Take each line of the records below that contains the string "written" and copy it.

────

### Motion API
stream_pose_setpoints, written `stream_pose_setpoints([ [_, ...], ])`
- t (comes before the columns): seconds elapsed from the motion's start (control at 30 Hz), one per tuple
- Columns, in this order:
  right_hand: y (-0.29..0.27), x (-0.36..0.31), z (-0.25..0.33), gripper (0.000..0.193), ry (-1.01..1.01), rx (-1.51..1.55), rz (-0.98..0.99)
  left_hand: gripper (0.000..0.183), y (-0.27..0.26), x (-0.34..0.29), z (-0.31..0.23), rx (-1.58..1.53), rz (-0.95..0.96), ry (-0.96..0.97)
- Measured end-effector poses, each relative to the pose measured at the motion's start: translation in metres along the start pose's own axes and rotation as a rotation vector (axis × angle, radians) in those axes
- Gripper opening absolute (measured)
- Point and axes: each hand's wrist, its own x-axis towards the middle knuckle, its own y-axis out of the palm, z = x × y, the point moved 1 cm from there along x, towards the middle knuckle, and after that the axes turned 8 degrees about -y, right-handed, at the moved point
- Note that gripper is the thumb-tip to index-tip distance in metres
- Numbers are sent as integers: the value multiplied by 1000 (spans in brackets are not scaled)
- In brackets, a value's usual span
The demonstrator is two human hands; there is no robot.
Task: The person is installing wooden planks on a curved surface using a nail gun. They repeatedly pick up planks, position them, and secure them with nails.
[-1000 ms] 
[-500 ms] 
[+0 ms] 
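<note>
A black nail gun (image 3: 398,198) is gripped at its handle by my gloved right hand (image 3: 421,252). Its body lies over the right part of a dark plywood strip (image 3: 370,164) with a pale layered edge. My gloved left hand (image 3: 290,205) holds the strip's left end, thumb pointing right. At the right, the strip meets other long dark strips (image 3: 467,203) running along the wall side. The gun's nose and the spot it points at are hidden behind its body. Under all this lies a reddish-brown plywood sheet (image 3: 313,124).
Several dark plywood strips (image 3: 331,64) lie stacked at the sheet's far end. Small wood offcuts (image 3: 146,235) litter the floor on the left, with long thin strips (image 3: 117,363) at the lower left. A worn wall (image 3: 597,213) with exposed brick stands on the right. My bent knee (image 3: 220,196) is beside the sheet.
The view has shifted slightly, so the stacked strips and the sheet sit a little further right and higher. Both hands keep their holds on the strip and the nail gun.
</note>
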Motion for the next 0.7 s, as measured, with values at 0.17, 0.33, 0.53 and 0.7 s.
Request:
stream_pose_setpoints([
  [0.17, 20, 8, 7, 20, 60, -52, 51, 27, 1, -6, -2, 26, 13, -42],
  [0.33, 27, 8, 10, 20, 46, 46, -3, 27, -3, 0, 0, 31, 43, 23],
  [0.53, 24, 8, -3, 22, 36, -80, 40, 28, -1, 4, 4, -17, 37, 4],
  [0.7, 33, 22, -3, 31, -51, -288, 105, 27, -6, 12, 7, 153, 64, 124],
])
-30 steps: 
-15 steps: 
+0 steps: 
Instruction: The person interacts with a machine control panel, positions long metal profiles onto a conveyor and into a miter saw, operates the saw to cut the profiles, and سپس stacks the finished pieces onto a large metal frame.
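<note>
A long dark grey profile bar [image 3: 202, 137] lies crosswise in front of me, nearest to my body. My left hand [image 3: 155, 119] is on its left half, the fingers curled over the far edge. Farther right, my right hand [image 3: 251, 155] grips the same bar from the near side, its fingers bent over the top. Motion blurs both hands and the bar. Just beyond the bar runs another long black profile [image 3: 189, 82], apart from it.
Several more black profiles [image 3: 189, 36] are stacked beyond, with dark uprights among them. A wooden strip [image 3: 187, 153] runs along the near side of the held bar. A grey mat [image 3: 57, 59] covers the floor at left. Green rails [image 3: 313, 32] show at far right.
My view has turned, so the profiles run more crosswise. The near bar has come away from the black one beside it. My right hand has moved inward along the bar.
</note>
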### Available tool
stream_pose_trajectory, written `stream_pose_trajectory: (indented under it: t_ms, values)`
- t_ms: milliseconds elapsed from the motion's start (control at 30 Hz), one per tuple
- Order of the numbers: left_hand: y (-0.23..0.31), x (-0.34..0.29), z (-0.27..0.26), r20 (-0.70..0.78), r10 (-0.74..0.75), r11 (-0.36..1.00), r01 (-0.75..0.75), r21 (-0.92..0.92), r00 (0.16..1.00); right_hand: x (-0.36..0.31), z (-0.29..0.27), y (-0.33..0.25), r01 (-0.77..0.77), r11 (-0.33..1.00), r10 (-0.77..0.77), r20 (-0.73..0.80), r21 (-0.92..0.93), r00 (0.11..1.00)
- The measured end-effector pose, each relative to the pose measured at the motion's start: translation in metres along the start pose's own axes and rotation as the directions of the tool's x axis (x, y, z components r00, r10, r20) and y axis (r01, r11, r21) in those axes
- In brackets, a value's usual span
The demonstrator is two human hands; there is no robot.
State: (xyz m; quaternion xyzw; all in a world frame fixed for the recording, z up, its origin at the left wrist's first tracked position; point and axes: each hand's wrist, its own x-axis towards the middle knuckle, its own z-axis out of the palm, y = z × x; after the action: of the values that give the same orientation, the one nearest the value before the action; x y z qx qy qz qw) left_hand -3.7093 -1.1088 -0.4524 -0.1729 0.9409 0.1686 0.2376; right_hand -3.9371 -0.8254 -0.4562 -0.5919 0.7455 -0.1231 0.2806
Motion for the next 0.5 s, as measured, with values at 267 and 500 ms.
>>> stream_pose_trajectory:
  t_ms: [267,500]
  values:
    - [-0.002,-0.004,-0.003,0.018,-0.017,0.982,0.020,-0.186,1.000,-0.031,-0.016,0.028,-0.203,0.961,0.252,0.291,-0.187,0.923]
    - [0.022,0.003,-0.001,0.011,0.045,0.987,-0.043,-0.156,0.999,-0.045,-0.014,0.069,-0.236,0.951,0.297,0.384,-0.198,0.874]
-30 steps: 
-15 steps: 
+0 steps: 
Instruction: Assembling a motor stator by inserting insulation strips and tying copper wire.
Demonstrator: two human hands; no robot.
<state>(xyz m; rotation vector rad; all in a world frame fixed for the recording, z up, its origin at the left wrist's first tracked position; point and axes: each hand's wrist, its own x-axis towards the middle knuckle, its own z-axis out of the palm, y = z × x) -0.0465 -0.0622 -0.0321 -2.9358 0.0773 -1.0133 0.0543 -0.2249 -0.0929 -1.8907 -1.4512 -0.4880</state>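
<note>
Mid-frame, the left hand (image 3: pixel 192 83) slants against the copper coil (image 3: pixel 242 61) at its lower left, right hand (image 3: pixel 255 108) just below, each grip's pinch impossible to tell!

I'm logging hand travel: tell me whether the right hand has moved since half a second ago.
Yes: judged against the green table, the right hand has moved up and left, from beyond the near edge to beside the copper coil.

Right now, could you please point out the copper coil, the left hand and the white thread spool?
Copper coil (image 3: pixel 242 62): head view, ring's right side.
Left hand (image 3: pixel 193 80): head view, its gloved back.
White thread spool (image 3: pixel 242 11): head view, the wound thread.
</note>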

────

(Result):
stream_pose_setpoints, written `stream_pose_setpoints([ [_, ...], ])`
stream_pose_trajectory, written `stream_pose_trajectory: (indented under it: t_ms, values)`

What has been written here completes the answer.